Sweet ride, but not 2 Grand worth IMHO


----------



## cds2323 (Mar 22, 2013)

That is actually a Monark color known as chromatic fuchsia from 55-57 or so. Here's some photos of a 55-57 Monark roadster w/traces of this color left under badge and light. 







And from what I've seen some springer forks were painted.


----------



## meteor (Mar 22, 2013)

cds2323 said:


> That is actually a Monark color known as chromatic fuchsia from 55-57 or so. Here's some photos of a 55-57 Monark roadster w/traces of this color left under badge and light. View attachment 89401View attachment 89402View attachment 89403
> 
> And from what I've seen some springer forks were painted.




that color is looking better and better


----------



## PCHiggin (Mar 23, 2013)

*Purple Rules!!*

I just got my g/f an Electra Hawaii similar to that color.I never knew it was offered on bikes that long ago,wish it was mine, cant afford it.


----------



## widpanic02 (Mar 23, 2013)

*!*

I guess it's different strokes fir different folks!
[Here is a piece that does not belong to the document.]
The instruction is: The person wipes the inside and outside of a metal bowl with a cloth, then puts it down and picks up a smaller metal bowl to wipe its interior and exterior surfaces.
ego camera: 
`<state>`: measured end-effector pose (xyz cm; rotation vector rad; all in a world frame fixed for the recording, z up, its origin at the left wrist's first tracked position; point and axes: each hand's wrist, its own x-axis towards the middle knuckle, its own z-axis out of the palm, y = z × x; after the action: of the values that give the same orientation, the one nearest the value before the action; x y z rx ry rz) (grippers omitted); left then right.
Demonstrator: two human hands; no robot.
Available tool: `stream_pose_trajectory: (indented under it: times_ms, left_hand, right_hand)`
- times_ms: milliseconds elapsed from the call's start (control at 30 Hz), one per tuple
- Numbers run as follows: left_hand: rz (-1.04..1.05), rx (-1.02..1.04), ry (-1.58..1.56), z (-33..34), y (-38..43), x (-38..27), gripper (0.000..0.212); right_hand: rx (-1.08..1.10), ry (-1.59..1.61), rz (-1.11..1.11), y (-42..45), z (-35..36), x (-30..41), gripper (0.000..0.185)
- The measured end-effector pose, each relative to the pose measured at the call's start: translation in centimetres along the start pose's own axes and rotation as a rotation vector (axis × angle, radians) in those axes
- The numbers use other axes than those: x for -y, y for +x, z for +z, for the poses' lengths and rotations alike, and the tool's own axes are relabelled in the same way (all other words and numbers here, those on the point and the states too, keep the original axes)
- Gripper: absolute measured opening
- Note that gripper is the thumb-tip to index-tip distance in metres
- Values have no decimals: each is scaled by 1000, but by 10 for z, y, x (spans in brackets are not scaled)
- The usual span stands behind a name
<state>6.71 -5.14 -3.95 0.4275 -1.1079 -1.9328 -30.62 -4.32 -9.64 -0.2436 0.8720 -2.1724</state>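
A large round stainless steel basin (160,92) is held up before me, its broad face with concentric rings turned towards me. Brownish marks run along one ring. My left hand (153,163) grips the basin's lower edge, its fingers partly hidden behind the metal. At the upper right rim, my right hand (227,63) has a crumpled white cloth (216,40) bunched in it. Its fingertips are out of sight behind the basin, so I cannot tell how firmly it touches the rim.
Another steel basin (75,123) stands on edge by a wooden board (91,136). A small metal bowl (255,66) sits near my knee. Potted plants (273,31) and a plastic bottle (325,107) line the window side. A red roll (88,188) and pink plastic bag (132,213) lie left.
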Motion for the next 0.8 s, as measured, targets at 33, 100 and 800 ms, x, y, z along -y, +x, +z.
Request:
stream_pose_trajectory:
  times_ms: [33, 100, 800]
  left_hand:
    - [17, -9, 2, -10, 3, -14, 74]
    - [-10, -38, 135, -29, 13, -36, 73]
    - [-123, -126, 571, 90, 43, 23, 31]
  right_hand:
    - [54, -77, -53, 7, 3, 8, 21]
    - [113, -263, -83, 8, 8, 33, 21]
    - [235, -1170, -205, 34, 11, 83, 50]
That bike is 45 minutes from me and u did not even look twice! I could find 4 of those at that price and its just ugly as sin to me. Whatever floats your boat!


----------



## Harvest Cyclery (Mar 23, 2013)

This thread got real salty real quick.  I like it.


----------



## cds2323 (Mar 23, 2013)

cds2323 said:


> Here's some photos of a 55-57 Monark roadster w/traces of this color View attachment 89401View attachment 89402View attachment 89403
> 
> Anyone even notice the homemade stickshift for the Bendix 2-speed that someone built long ago?


----------



## Andrew Gorman (Mar 23, 2013)

I did!  It is a cool little piece.


----------



## PCHiggin (Mar 24, 2013)

cds2323 said:


> cds2323 said:
> 
> 
> > Here's some photos of a 55-57 Monark roadster w/traces of this color View attachment 89401View attachment 89402View attachment 89403
> ...


----------



## dogdart (Mar 24, 2013)

*Purple factory color*

I recently sold this Imperial , that had original purple under the tank & also on the steer tube of the fork , a wild factory color indeed


----------



## Harvest Cyclery (Mar 25, 2013)

Holy Moses! Does that mean this wild Unicorn may be original paint or at near factory period correct respray?
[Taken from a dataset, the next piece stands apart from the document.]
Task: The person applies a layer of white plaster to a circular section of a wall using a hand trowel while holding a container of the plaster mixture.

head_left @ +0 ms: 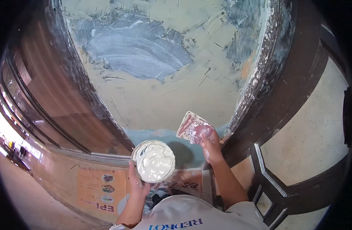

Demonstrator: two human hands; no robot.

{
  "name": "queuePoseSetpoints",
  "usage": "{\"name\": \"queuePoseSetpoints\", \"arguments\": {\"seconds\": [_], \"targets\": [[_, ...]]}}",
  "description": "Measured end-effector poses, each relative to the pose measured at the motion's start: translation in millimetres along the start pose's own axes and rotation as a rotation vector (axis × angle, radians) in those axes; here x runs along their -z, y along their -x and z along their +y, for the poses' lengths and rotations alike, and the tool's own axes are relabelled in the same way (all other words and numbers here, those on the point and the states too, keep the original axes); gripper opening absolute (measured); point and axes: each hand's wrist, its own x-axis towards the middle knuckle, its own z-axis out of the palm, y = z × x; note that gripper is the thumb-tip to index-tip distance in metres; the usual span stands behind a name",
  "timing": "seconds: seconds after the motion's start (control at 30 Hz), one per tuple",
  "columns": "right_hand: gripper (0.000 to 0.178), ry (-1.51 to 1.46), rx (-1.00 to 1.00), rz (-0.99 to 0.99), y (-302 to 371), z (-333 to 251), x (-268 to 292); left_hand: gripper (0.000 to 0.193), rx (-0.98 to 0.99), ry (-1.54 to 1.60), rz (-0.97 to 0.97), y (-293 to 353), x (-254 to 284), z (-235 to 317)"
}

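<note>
My left hand [136, 183] is closed round the side of a round tub of creamy white filler [154, 161], whose surface is swirled. In my right hand [210, 143] I grip a flat reddish putty spreader [191, 127] smeared with white paste; some paste sticks to my fingers too. The spreader is up and to the right of the tub, apart from it. Beyond both hands stands a wall panel [153, 103] of pale greenish-cream, with a large grey patch [137, 53] of bare or skimmed surface higher up.
Dark wooden frames, left [84, 84] and right [252, 92], border the panel, the right one chipped and splashed white. A printed orange banner [87, 188] lies below on the left. Dark trim with pale panels [306, 134] stands at the right. Bright light enters at far left.
</note>
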Motion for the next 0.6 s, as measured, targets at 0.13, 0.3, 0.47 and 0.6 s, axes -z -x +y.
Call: {"name": "queuePoseSetpoints", "arguments": {"seconds": [0.13,0.3,0.47,0.6], "targets": [[0.031,-0.061,0.063,-0.053,6,-9,-10,0.058,0.002,0.055,-0.016,-5,-14,-5],[0.031,-0.053,0.089,-0.072,13,-17,-18,0.059,0.014,0.077,0.0,-6,-22,-5],[0.031,0.059,0.141,-0.096,14,-17,-19,0.06,-0.009,0.058,-0.041,-8,-24,-5],[0.031,0.045,0.149,-0.059,17,-15,-22,0.059,0.001,0.081,-0.042,-9,-27,-3]]}}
It would be pretty cool if it was.

-AJ


----------



## PackRatBikes (Apr 5, 2018)

Harvest Cyclery said:


> Holy Moses! Does that mean this wild Unicorn may be original paint or at near factory period correct respray?
> 
> It would be pretty cool if it was.
> 
> -AJ



Here is mine! OG Chromatic Fushia lol..Or Purple Haze as I call it. Looking for rack anxld original tank



Sent from my LG-M327 using Tapatalk


----------



## bobcycles (Apr 5, 2018)

There was a time ...in the not so distance past....where bikes on Craigslist were reasonably priced or even better!
and eBay was expensive...
I think it's reversed now


----------



## removed (Apr 6, 2018)

Steve Castelli bought a mint Monark that color from Ivan Guthmiller from No. Dakota at a  early Hutchinson meet.  It was purple as a little girls dress but I had to admit... stunning it was


----------



## Roger honeycutt (Feb 16, 2019)

Harvest Cyclery said:


> Saw this on Craigslist while diggin around.
> 
> Nothing looks right about this bike.
> 
> ...



I bought this bike because I've known it for a long time. It was In Hearn's Bike Shop for 10 years till the store caught on fire. The owner came and got the bike and took it home. I saw it on Craig's List for 1350. I called him and bought the bike. I assure you it is original paint.  The seat looks like a Colson. The tank has a decal for the crown and the chainguard has the plastic crown which are both 100% original. I have never seen one but he had owned it for 25 years. He was a serious collector. So, the bike is not a myth. If you have any factual information about the bike please let me know.  Thanks!


----------



## Archie Sturmer (Feb 17, 2019)

Fact:  Monark's *US patent # 2,752,167* knee springer by Matt & Rudy was applied for in 1952, patent awarded in 1956.

Speculation:  The 1950's was a time when bicycle manufacturers may have started to compete with "flamboyant" (not weird) metallic paints.
Fact:  Have recently seen many Monark parts and accessories at relatively-low/reasonable prices. 
Speculation:  Makes me wonder if they are like a 'step-child' (weird).


----------



## Floyd (Feb 18, 2019)

I own a Monark middle weight Super Deluxe in that Purple color. That Super Cruiser is beyond stunning in that hue!!


----------